● **YOUR ASSIGNMENT**: The whole listing, from first line to last: copy it exactly.

● **DATA BLOCK**:
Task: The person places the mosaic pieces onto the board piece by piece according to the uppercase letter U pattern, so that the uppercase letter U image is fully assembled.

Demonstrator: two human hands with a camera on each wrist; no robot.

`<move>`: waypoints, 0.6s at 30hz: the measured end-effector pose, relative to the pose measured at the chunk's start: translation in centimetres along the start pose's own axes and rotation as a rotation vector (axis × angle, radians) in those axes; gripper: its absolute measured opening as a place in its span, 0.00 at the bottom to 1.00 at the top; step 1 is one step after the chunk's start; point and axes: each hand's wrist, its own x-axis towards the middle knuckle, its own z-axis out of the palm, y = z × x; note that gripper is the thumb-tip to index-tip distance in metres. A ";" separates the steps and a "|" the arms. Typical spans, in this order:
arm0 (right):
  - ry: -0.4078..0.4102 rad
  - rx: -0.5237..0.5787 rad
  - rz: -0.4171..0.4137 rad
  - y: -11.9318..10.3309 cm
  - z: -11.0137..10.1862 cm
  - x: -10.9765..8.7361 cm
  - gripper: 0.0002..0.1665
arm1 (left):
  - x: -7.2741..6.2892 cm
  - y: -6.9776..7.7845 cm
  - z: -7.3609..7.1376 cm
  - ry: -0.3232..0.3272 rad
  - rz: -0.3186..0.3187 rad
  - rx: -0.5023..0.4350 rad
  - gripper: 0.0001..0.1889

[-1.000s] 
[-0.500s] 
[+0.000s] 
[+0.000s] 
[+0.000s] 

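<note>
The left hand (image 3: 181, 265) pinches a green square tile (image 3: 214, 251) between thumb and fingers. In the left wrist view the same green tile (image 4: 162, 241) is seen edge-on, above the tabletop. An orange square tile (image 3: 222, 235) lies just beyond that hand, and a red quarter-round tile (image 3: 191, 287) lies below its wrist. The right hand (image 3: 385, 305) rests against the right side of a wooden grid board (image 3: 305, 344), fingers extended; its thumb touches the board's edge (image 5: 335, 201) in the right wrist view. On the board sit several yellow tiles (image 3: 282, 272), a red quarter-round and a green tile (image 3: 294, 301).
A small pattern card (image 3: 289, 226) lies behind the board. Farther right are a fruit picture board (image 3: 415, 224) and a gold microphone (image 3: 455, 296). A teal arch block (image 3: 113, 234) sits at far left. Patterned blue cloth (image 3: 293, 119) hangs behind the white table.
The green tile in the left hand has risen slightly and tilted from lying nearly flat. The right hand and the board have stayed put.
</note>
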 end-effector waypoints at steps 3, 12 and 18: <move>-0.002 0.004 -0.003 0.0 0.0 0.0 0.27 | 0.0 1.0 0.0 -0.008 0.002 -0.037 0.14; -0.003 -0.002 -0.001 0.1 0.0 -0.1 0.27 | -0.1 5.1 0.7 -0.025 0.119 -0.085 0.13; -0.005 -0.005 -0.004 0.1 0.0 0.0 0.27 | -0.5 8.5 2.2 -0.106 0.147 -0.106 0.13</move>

● **PROBLEM SOLUTION**:
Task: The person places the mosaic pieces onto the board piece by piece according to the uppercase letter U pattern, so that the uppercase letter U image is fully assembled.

Demonstrator: two human hands with a camera on each wrist; no robot.

`<move>`: waypoints, 0.6s at 30hz: the measured end-effector pose, relative to the pose measured at the chunk's start: translation in centimetres along the start pose's own axes and rotation as a rotation vector (axis × angle, radians) in those axes; gripper: its absolute measured opening as a place in its span, 0.00 at the bottom to 1.00 at the top; step 1 is one step after the chunk's start; point and axes: each hand's wrist, its own x-axis towards the middle knuckle, its own z-axis out of the palm, y = z × x; note that gripper is the thumb-tip to index-tip distance in metres. A ";" separates the steps and a "|" the arms. Typical spans, in this order:
arm0 (right):
  - ry: -0.4078..0.4102 rad
  - rx: -0.5237..0.5787 rad
  - rz: -0.4171..0.4137 rad
  - y: -11.9318..10.3309 cm
  - z: -11.0137..10.1862 cm
  - x: -10.9765..8.7361 cm
  - gripper: 0.0002..0.1665
arm1 (left):
  - x: -7.2741..6.2892 cm
  - y: -6.9776..7.7845 cm
  - z: -7.3609..7.1376 cm
  - ry: -0.3232..0.3272 rad
  - rz: -0.3186..0.3187 rad
  - rx: -0.5023..0.4350 rad
  - gripper: 0.0001..0.1889

[-1.000s] 
[-0.500s] 
[+0.000s] 
[+0.000s] 
[+0.000s] 

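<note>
The left hand (image 3: 181, 265) pinches a green square tile (image 3: 214, 251) between thumb and fingers. In the left wrist view the same green tile (image 4: 162, 241) is seen edge-on, above the tabletop. An orange square tile (image 3: 222, 235) lies just beyond that hand, and a red quarter-round tile (image 3: 191, 287) lies below its wrist. The right hand (image 3: 385, 305) rests against the right side of a wooden grid board (image 3: 305, 344), fingers extended; its thumb touches the board's edge (image 5: 335, 201) in the right wrist view. On the board sit several yellow tiles (image 3: 282, 272), a red quarter-round and a green tile (image 3: 294, 301).
A small pattern card (image 3: 289, 226) lies behind the board. Farther right are a fruit picture board (image 3: 415, 224) and a gold microphone (image 3: 455, 296). A teal arch block (image 3: 113, 234) sits at far left. Patterned blue cloth (image 3: 293, 119) hangs behind the white table.
The green tile in the left hand has risen slightly and tilted from lying nearly flat. The right hand and the board have stayed put.
</note>
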 end-effector waypoints at steps 3, 12 and 18: <move>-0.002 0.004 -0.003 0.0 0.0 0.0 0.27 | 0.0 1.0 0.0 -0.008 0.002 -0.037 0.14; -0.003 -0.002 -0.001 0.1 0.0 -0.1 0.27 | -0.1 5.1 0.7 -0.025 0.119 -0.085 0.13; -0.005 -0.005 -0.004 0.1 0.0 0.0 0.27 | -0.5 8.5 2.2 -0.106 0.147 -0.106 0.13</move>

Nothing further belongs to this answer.